### [TASK DIRECTIONS]
Go through the listing below and write out exactly the lines from the one that mentions "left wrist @" through the one that mentions "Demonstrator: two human", minus the pictures.

### [DATASET CONTENT]
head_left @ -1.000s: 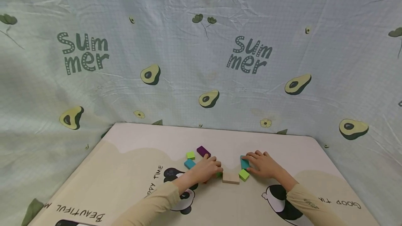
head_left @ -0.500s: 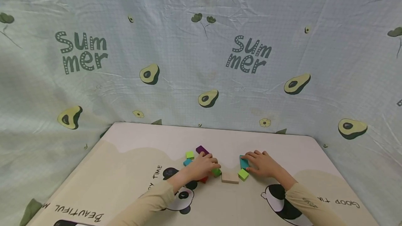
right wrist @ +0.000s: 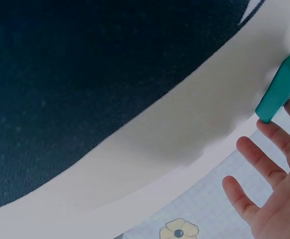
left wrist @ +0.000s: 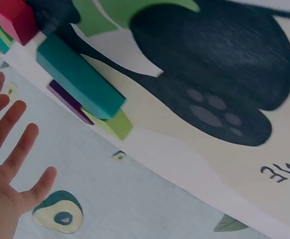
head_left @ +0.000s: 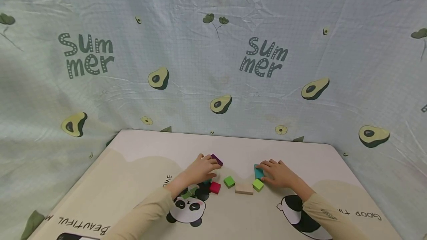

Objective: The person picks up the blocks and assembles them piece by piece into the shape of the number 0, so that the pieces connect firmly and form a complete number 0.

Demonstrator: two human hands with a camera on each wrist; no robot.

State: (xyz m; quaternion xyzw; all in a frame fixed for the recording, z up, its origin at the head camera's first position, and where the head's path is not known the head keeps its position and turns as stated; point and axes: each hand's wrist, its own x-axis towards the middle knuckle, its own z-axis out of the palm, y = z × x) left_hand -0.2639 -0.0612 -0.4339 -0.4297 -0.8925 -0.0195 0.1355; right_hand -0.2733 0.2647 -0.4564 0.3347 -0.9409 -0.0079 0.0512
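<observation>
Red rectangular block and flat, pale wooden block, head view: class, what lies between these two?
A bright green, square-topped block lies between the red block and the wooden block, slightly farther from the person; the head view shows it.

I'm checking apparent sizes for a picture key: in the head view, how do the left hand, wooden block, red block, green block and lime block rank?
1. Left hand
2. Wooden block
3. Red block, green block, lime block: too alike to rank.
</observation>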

### [WRITTEN ANSWER]
left wrist @ +0.000s: 
head_left @ +0.000s: 

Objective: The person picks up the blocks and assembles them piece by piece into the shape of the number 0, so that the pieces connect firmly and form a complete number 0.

Demonstrator: two human hands with a camera on each wrist; no robot.

This answer requires nothing further.